Segment Start: Given entries

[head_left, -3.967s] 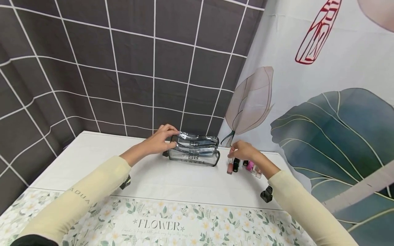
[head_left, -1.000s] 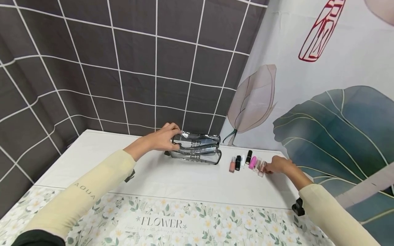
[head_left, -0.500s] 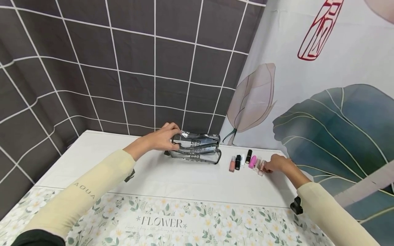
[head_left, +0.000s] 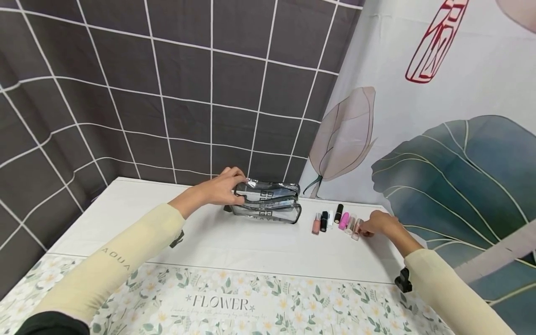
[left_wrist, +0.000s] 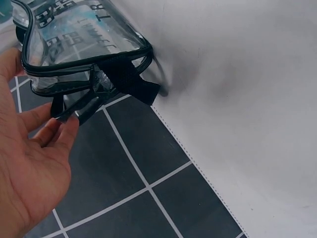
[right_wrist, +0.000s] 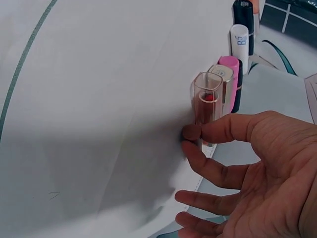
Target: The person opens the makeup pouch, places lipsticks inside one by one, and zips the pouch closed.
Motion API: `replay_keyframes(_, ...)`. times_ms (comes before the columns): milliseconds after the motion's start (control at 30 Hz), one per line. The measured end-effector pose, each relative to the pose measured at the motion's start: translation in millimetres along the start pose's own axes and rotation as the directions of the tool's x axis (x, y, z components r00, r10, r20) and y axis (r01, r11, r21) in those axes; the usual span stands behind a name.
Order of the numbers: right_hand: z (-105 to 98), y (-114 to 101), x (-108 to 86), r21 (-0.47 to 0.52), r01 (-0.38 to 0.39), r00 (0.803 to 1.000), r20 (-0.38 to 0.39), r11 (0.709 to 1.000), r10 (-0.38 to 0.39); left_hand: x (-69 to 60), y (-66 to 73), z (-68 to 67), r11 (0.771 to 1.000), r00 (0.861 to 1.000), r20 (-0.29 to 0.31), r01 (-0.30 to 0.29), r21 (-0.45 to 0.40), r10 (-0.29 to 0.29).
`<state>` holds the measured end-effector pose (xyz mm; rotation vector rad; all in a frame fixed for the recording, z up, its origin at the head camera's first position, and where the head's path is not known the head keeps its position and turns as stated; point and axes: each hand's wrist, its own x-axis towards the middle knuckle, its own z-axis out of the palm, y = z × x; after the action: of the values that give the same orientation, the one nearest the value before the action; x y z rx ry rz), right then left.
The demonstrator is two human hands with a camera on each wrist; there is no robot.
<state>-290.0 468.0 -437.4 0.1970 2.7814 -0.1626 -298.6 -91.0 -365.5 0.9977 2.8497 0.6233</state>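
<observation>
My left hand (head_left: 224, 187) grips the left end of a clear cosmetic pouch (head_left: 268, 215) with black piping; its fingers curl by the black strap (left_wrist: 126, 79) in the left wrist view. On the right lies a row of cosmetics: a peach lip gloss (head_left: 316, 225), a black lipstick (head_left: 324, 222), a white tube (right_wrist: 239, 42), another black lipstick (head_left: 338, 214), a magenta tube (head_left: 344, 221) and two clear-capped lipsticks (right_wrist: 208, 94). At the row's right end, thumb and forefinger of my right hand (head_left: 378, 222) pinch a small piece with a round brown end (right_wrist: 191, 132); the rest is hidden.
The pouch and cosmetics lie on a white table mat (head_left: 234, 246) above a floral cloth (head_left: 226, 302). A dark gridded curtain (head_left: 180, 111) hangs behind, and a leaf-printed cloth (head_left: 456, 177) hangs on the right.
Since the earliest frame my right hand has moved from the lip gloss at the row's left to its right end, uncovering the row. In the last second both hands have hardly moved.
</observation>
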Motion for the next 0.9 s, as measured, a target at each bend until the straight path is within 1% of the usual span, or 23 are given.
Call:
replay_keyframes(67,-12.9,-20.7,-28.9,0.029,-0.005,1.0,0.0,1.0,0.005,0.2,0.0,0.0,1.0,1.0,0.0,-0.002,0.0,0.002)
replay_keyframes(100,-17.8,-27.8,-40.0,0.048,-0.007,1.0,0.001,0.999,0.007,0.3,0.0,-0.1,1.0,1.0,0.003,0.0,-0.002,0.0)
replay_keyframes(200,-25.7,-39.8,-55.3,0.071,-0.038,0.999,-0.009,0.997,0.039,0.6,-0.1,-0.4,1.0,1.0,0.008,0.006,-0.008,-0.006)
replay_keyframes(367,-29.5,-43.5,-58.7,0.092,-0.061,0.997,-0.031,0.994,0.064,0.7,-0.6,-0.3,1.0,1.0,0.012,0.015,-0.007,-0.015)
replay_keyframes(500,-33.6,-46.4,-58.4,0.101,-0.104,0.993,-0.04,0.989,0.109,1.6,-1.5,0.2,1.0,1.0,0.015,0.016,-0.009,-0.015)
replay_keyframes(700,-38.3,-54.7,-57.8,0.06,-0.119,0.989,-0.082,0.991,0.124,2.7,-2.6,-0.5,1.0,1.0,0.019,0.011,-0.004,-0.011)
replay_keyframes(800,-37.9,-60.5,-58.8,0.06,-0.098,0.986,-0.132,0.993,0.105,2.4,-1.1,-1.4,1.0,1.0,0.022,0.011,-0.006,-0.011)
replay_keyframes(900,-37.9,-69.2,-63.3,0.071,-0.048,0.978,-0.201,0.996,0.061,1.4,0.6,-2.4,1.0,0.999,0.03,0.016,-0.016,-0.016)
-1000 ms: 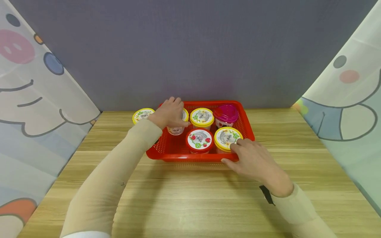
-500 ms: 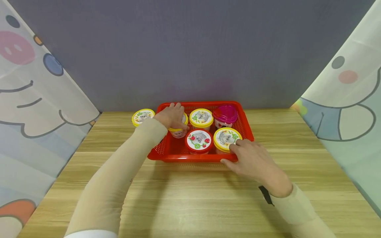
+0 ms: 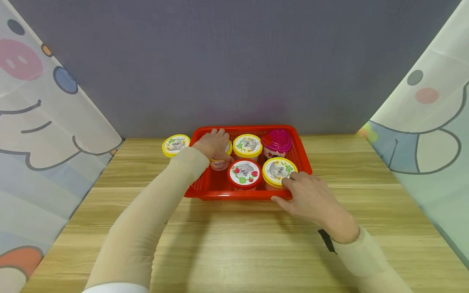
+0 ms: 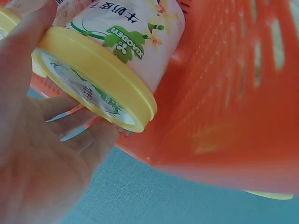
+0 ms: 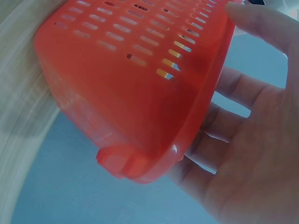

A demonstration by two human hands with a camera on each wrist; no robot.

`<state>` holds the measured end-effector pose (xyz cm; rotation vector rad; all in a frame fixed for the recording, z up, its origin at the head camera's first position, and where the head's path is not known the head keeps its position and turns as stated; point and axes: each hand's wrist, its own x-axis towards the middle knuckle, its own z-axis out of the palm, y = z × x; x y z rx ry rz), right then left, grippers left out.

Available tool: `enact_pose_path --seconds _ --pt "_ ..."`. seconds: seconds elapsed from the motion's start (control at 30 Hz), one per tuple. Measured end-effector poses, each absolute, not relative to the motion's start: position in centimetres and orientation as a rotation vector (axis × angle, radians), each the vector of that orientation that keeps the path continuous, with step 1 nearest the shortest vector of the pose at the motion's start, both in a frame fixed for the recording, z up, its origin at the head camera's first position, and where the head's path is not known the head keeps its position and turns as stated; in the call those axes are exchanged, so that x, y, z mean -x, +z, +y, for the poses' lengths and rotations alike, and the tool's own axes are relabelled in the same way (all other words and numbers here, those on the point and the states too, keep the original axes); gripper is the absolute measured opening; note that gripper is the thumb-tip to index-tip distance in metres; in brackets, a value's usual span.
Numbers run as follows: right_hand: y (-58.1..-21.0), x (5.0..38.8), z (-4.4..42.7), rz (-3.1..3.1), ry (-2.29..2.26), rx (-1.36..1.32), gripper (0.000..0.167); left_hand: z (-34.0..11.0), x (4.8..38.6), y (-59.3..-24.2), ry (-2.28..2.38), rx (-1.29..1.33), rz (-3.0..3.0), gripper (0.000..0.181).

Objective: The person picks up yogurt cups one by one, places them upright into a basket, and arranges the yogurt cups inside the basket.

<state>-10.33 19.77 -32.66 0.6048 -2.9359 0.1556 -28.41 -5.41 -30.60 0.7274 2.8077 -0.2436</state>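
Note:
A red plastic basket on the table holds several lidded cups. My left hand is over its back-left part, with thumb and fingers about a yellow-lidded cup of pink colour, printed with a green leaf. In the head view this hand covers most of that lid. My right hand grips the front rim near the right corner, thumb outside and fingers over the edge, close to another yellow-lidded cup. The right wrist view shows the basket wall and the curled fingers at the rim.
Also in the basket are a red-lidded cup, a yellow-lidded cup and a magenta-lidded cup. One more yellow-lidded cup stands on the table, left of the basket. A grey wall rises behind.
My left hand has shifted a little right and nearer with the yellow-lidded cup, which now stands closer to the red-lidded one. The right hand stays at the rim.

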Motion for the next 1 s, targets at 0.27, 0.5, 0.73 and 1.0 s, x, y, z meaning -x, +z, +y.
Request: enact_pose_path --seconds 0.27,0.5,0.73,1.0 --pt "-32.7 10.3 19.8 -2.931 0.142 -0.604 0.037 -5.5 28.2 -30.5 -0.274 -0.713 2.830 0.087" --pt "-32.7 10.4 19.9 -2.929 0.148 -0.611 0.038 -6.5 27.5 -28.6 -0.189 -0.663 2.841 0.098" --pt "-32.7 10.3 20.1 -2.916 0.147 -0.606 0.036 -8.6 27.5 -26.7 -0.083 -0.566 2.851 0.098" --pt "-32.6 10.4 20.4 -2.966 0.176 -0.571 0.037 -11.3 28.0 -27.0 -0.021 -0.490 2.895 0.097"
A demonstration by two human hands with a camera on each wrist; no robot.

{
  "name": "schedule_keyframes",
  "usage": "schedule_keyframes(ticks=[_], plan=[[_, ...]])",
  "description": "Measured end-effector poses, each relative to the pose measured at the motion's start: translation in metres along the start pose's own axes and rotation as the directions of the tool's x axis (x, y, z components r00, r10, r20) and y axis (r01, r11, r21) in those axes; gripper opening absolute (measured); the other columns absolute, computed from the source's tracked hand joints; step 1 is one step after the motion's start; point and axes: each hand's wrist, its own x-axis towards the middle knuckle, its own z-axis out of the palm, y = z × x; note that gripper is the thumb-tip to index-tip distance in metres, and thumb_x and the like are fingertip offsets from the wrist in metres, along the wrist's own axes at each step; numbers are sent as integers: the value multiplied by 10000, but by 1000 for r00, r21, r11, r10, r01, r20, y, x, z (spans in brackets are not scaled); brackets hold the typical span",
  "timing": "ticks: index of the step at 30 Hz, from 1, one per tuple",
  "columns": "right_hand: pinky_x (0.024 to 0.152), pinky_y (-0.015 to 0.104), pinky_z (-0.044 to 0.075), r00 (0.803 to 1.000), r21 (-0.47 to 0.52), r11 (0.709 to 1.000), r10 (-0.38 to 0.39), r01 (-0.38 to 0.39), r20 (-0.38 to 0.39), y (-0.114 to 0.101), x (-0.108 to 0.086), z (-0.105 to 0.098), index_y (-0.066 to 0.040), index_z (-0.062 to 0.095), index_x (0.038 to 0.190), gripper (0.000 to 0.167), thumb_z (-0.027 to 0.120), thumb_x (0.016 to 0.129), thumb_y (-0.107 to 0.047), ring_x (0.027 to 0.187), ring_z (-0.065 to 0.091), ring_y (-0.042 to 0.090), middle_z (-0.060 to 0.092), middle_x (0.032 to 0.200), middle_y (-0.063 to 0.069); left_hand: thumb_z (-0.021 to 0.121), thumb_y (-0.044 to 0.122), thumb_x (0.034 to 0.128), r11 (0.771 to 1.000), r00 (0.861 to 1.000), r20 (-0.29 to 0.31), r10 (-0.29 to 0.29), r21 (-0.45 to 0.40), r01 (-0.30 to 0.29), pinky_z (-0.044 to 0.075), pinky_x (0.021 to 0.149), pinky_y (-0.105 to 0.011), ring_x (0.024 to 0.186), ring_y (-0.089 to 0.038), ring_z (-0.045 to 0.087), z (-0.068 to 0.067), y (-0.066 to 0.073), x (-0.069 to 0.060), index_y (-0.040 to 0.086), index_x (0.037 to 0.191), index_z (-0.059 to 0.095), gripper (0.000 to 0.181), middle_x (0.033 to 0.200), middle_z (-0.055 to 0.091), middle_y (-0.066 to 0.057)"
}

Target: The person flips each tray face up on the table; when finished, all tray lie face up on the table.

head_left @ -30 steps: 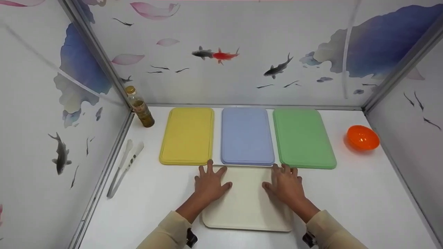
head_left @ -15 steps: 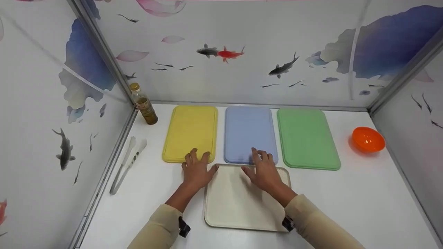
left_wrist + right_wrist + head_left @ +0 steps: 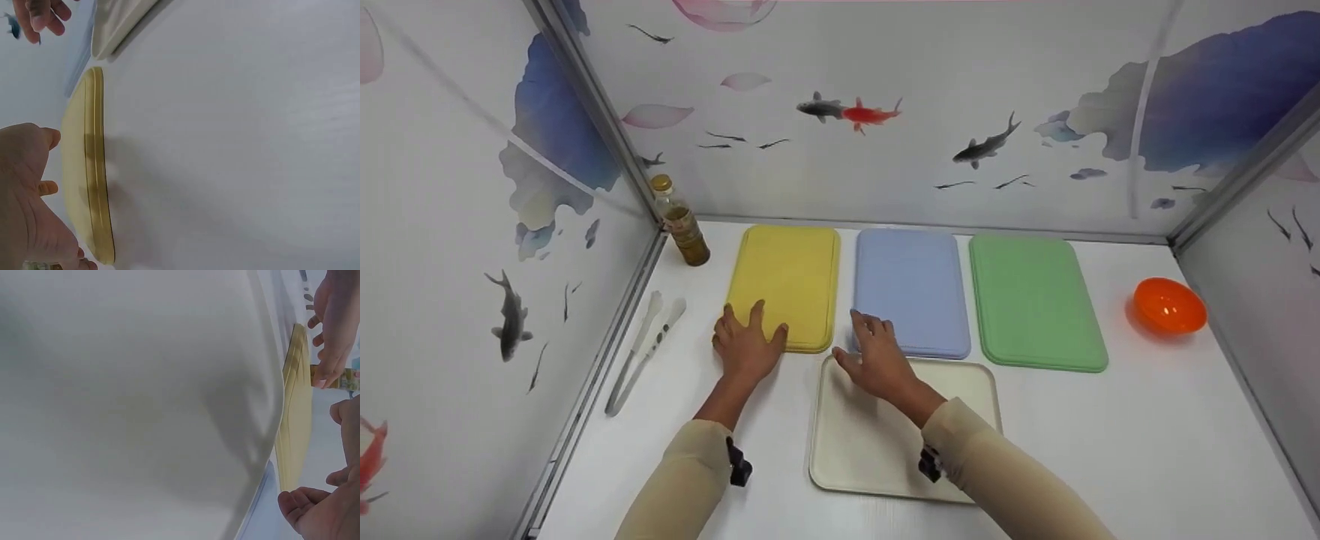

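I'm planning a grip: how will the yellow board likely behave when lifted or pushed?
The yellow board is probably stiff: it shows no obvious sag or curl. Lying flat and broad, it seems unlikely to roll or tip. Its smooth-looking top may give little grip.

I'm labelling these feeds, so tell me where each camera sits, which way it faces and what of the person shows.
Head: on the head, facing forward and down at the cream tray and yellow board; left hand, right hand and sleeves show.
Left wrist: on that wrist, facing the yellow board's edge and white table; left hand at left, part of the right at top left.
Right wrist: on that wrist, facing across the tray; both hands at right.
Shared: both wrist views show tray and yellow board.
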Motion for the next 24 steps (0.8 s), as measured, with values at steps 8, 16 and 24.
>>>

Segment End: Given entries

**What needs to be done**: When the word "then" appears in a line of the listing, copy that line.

**Output for this task**:
`<state>` holds the measured end-effector pose (xyz mm; rotation vector rad; all in a frame fixed for the recording, z up, its origin at the head camera's first position, and where the head's path is not known the head keeps its position and turns as stated; point and axes: each hand's wrist, its own x-axis towards the middle knuckle, its own z-axis out of the palm, y = z × x; after the action: of the values that give the same orientation, the one nearest the value before the action; x y z rx ry rz), right then left.
`<state>` holds the measured end-effector pose (xyz cm; rotation vector rad; all in a frame fixed for the recording, z up, its origin at the head camera's first position, and where the head's path is not known the head keeps its position and turns as stated; point and axes: each hand's wrist, its own x-axis towards the middle knuckle, its own z-axis out of the palm, y = z × x; x y z rx ry rz), right then left, grippers left out.

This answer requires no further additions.